■ ABOUT THIS TASK
Set down, please, exactly the lines below that run from the line with "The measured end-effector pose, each" to the line with "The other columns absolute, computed", both lines included.

[Items from a data source]
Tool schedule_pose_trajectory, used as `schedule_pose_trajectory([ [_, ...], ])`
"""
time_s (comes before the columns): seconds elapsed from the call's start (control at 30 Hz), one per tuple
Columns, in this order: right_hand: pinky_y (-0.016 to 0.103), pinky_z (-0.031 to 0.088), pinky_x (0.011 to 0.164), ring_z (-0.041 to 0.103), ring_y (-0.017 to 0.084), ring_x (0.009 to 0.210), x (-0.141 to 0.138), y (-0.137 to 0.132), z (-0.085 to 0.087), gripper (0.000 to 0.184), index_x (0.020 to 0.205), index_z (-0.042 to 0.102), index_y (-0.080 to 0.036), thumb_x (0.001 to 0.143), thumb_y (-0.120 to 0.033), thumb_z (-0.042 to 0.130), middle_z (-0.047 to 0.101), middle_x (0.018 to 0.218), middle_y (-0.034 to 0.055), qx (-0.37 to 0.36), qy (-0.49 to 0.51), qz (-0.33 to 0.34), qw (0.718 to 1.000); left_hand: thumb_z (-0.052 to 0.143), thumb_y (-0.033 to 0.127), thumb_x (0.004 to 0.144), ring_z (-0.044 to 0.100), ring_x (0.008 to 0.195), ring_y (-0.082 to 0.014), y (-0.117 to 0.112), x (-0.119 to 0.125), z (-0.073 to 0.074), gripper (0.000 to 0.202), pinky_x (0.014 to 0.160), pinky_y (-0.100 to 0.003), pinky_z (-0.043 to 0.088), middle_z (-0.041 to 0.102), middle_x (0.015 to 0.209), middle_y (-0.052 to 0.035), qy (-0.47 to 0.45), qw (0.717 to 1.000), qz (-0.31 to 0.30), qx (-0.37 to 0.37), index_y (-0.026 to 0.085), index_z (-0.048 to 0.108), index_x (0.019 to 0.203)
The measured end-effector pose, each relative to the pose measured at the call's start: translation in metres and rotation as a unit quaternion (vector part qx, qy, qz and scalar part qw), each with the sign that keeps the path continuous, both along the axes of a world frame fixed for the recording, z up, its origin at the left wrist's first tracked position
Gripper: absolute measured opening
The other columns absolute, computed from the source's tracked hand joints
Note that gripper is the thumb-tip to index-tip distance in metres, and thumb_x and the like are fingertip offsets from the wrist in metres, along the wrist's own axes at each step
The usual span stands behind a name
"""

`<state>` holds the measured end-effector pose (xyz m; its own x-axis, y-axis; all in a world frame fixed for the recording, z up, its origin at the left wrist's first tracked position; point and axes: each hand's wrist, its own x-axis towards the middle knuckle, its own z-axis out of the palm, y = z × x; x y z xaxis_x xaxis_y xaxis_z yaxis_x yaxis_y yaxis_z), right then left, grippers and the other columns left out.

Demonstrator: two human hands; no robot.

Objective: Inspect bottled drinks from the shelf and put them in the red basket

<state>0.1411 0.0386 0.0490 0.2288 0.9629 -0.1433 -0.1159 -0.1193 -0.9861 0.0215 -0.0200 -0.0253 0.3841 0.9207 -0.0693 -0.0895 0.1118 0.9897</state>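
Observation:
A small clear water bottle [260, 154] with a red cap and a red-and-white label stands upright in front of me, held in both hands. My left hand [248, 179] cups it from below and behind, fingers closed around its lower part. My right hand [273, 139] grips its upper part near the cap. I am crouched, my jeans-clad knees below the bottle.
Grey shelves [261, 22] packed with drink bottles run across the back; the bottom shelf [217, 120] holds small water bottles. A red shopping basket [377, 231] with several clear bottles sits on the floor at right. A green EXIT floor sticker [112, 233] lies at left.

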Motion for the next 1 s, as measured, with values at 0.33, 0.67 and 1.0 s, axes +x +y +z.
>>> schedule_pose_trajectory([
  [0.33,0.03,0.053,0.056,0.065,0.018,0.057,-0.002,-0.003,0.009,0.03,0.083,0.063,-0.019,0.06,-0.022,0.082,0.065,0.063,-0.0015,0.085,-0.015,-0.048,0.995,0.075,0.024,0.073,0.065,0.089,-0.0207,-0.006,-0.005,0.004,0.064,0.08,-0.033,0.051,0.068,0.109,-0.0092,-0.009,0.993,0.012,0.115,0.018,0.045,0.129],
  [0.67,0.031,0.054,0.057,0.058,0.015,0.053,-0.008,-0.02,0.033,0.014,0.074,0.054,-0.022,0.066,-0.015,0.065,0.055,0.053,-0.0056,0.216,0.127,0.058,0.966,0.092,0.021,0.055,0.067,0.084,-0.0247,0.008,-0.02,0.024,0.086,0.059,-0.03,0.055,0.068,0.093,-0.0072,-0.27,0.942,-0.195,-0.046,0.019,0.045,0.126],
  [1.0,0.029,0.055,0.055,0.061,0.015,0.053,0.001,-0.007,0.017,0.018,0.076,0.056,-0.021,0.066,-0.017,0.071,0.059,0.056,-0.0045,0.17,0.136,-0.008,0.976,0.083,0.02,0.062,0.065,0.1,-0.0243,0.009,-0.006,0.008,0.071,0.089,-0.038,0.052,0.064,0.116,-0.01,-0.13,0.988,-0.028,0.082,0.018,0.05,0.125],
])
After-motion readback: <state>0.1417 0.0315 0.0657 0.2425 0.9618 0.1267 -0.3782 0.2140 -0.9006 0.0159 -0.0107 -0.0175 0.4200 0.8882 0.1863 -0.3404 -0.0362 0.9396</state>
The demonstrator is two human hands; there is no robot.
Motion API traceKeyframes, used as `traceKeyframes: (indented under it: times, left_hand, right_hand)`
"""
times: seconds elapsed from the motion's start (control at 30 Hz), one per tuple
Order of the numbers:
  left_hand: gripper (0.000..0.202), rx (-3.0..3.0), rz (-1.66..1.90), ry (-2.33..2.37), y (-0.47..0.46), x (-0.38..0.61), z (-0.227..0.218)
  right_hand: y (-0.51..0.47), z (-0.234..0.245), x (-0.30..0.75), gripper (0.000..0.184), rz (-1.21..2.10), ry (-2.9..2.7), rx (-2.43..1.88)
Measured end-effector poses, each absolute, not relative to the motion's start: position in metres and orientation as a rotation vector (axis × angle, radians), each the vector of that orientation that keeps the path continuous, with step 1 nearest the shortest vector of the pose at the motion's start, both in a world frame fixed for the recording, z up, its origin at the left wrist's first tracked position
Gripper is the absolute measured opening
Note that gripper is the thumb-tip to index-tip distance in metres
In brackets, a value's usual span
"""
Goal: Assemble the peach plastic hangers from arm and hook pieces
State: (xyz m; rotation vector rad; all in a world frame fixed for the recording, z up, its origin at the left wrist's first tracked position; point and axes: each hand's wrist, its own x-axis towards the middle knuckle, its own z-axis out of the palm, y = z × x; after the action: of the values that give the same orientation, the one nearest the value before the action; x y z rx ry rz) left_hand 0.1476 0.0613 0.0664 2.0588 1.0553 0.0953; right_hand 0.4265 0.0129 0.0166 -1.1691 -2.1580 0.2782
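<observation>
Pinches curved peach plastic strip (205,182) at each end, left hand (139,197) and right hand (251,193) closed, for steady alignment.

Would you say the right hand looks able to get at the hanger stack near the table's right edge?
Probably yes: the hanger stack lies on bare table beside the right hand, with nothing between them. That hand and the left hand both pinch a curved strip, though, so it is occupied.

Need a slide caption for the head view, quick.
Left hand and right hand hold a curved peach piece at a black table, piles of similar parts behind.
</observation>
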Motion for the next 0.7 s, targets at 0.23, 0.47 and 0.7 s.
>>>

■ SOLUTION FOR THIS EXERCISE
The measured end-effector pose, each relative to the pose measured at the call's start: translation in metres and rotation as a unit quaternion (vector part qx, qy, qz and scalar part qw), each with the sign that keeps the path continuous, both along the axes of a world frame fixed for the recording, z up, its origin at the left wrist's first tracked position
Gripper: absolute measured opening
The other columns absolute, computed from the source's tracked hand joints

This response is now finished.